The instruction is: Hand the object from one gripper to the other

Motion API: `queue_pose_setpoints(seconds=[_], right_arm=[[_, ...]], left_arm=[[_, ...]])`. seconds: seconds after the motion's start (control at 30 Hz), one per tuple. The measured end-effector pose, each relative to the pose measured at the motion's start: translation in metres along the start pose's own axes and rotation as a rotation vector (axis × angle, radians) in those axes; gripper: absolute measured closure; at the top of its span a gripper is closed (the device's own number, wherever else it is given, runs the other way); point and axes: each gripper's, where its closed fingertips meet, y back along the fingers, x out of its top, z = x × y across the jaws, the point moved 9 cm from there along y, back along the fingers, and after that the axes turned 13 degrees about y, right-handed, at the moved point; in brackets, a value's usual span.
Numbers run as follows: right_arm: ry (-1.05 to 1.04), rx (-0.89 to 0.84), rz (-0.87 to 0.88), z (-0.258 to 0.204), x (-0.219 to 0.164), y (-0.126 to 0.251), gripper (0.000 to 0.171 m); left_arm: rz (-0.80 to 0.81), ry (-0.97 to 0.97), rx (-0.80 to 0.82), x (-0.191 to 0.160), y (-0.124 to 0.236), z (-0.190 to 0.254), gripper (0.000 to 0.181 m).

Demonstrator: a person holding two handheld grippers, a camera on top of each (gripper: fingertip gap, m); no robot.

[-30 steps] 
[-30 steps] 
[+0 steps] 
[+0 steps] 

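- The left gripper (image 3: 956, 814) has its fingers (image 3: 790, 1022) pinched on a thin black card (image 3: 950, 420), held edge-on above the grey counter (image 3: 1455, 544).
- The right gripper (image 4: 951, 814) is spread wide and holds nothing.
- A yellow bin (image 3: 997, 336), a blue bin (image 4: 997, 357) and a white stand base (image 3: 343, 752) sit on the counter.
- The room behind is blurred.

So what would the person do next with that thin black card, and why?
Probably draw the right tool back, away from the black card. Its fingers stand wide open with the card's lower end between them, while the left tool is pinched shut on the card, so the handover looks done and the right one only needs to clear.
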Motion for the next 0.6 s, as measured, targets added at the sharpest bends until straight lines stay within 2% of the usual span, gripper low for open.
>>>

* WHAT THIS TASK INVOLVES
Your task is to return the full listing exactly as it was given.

* RESULT OF THE TASK
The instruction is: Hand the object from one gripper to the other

Motion API: `queue_pose_setpoints(seconds=[_], right_arm=[[_, ...]], left_arm=[[_, ...]])`. seconds: seconds after the motion's start (control at 30 Hz), one per tuple. The measured end-effector pose, each relative to the pose measured at the motion's start: translation in metres along the start pose's own axes and rotation as a rotation vector (axis × angle, radians) in those axes; gripper: absolute measured closure; at the top of its span a gripper is closed (the device's own number, wherever else it is given, runs the other way); point and axes: each gripper's, where its closed fingertips meet, y back along the fingers, x out of its top, z = x × y across the jaws, the point moved 9 cm from there along y, back along the fingers, and after that the axes turned 13 degrees about y, right-handed, at the moved point; in brackets, a value's usual span.
Numbers run as follows: right_arm: ry (-1.05 to 1.04), rx (-0.89 to 0.84), rz (-0.87 to 0.88), z (-0.258 to 0.204), x (-0.219 to 0.164), y (-0.126 to 0.251), gripper (0.000 to 0.171 m); left_arm: rz (-0.80 to 0.81), ry (-0.97 to 0.97), rx (-0.80 to 0.82), x (-0.191 to 0.160), y (-0.124 to 0.236), z (-0.190 to 0.254), gripper (0.000 to 0.181 m).

Demonstrator: a person holding two handheld grippers, a camera on top of each (gripper: fingertip gap, m); no robot.

[-30 steps] 
[-30 steps] 
[+0 steps] 
[+0 steps] 

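- The left gripper (image 3: 956, 814) has its fingers (image 3: 790, 1022) pinched on a thin black card (image 3: 950, 420), held edge-on above the grey counter (image 3: 1455, 544).
- The right gripper (image 4: 951, 814) is spread wide and holds nothing.
- A yellow bin (image 3: 997, 336), a blue bin (image 4: 997, 357) and a white stand base (image 3: 343, 752) sit on the counter.
- The room behind is blurred.

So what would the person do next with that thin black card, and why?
Probably draw the right tool back, away from the black card. Its fingers stand wide open with the card's lower end between them, while the left tool is pinched shut on the card, so the handover looks done and the right one only needs to clear.
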Motion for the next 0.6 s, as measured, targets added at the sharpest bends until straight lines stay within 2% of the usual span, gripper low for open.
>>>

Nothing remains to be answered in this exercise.